**What is expected**
Reproduce the listing below character for character; drop every image.

====

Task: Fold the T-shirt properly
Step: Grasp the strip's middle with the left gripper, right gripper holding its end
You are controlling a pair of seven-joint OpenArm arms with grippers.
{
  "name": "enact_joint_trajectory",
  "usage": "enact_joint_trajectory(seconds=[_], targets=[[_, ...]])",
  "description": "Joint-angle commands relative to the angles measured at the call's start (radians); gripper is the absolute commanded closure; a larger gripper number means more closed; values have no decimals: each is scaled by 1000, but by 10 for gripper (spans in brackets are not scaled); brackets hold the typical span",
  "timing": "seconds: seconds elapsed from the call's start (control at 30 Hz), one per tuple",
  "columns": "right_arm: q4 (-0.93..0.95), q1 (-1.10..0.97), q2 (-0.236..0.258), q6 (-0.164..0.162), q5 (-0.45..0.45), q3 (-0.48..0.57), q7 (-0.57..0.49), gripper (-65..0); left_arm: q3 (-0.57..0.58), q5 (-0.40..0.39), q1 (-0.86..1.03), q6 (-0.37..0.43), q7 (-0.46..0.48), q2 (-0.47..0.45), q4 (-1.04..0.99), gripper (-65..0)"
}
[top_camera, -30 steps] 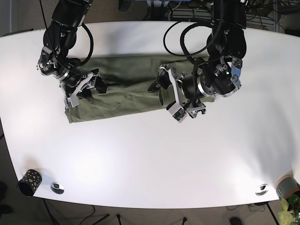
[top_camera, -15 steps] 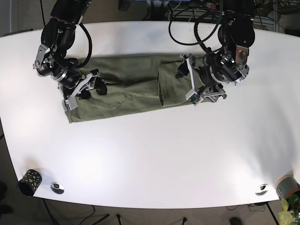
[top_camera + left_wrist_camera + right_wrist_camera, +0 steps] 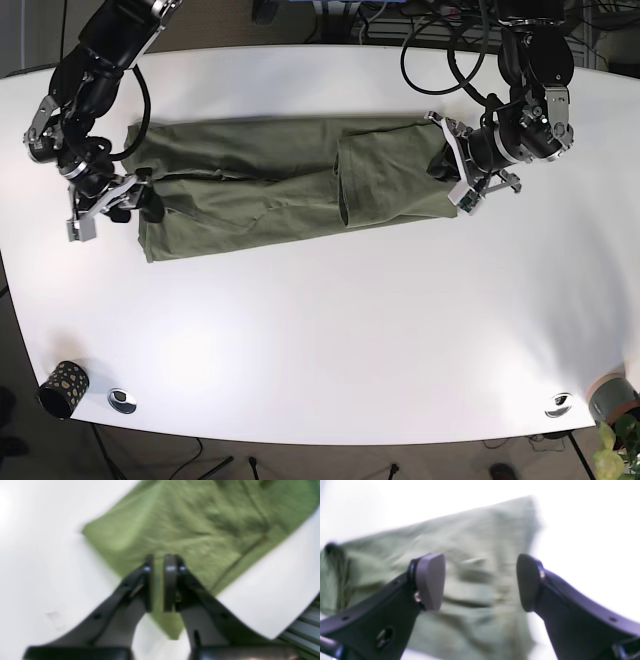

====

**Exercise solution**
Task: Fold the T-shirt properly
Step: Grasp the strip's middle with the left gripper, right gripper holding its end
You are controlling a pair of seven-joint OpenArm arms with grippers.
{
  "name": "enact_joint_trajectory",
  "usage": "enact_joint_trajectory(seconds=[_], targets=[[_, ...]])",
  "description": "Joint-angle commands relative to the angles measured at the call's start (radians); gripper is the absolute commanded closure; a larger gripper number means more closed; values have no decimals: each is scaled by 1000, but by 10 for gripper (spans in brackets are not scaled); brackets hold the typical span",
  "timing": "seconds: seconds elapsed from the call's start (control at 30 Hz), one per tuple",
  "columns": "right_arm: q4 (-0.93..0.95), q1 (-1.10..0.97), q2 (-0.236..0.258), q6 (-0.164..0.162), q5 (-0.45..0.45), q3 (-0.48..0.57), q7 (-0.57..0.49), gripper (-65..0); left_arm: q3 (-0.57..0.58), q5 (-0.40..0.39), q1 (-0.86..1.03), q6 (-0.37..0.43), q7 (-0.46..0.48), q2 (-0.47..0.45), q4 (-1.04..0.99), gripper (-65..0)"
}
[top_camera, -30 steps] 
[top_camera, -15 steps] 
[top_camera + left_wrist_camera + right_wrist_camera, +0 steps] 

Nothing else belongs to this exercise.